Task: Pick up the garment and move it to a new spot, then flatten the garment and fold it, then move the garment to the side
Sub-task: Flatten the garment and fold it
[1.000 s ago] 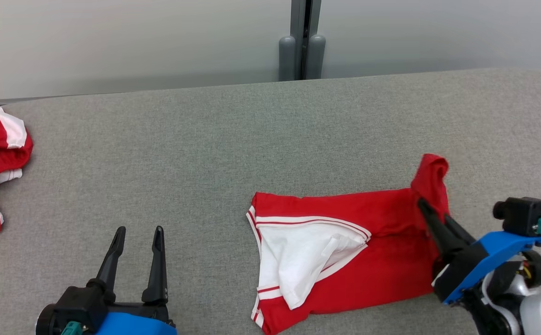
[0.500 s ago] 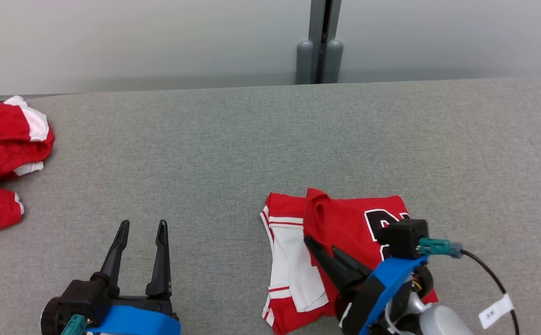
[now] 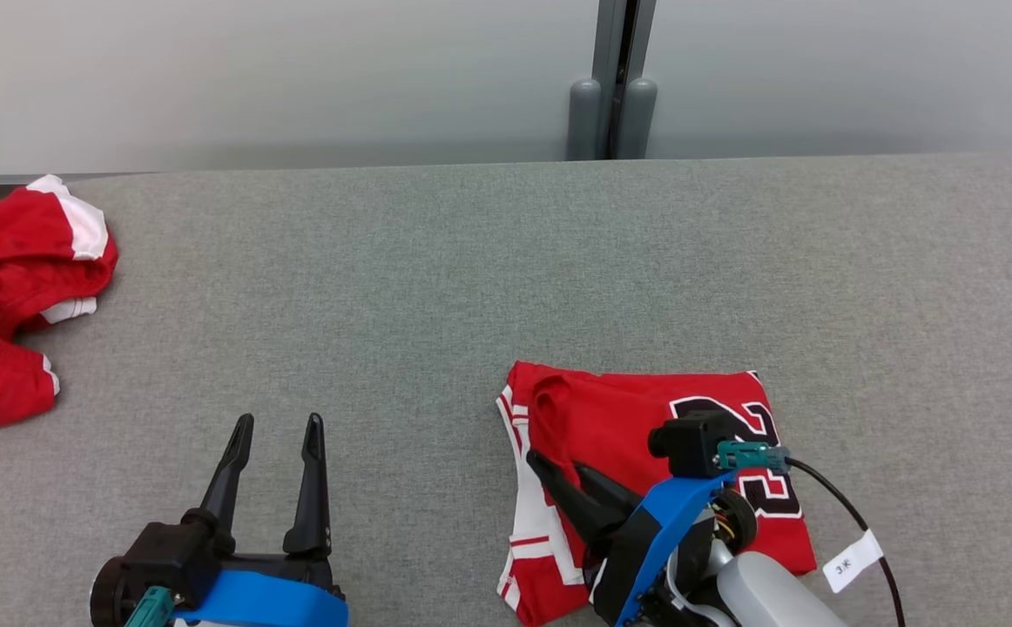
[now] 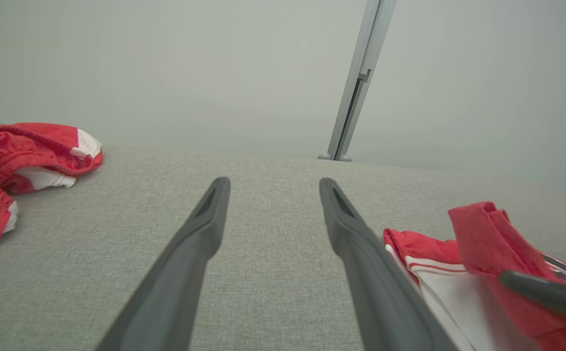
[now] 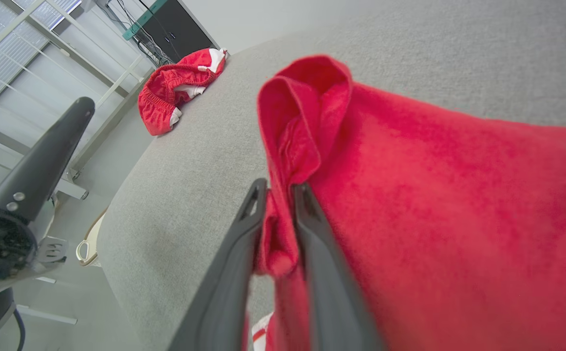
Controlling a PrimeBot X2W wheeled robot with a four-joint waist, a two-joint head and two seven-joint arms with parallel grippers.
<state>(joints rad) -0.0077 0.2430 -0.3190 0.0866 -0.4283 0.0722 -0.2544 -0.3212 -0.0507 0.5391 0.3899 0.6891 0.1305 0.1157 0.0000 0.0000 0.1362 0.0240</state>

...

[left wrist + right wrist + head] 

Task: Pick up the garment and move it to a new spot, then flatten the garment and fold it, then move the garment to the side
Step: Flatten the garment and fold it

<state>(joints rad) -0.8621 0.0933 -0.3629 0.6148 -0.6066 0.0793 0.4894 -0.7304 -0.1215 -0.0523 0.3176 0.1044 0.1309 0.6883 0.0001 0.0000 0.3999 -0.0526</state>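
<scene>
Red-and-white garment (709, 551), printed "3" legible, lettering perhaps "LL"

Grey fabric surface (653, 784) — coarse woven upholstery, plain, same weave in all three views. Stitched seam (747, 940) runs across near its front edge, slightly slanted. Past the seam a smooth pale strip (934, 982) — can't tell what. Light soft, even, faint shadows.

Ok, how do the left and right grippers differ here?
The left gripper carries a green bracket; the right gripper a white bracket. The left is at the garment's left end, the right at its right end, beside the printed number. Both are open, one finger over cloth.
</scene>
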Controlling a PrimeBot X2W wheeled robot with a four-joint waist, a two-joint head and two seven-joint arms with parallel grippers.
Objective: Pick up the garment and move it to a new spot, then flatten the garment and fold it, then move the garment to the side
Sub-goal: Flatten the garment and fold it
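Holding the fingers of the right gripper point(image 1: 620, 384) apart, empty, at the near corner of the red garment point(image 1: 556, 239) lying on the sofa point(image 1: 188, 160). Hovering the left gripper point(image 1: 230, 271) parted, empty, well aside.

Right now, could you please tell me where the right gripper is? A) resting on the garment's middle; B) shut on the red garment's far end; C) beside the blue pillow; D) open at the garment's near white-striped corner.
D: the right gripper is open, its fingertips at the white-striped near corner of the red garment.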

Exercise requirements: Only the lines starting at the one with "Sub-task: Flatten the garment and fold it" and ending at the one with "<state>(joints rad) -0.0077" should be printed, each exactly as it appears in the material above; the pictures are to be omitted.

Written solution:
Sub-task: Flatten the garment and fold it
[1.000 s ago] 
[0.500 s ago] 
[now] 
[now] 
[now] 
Controlling a PrimeBot X2W wheeled robot with a four-joint waist, a two-joint head and two seven-joint arms with parallel grippers.
<state>(joints rad) -0.0077 0.2430 -0.3190 0.0866 -0.4283 0.0722 -0.2544 -0.3212 -0.0507 0.5391 0.3899 0.6891 0.1305 0.1157 0.0000 0.0000 0.1362 0.0240</state>

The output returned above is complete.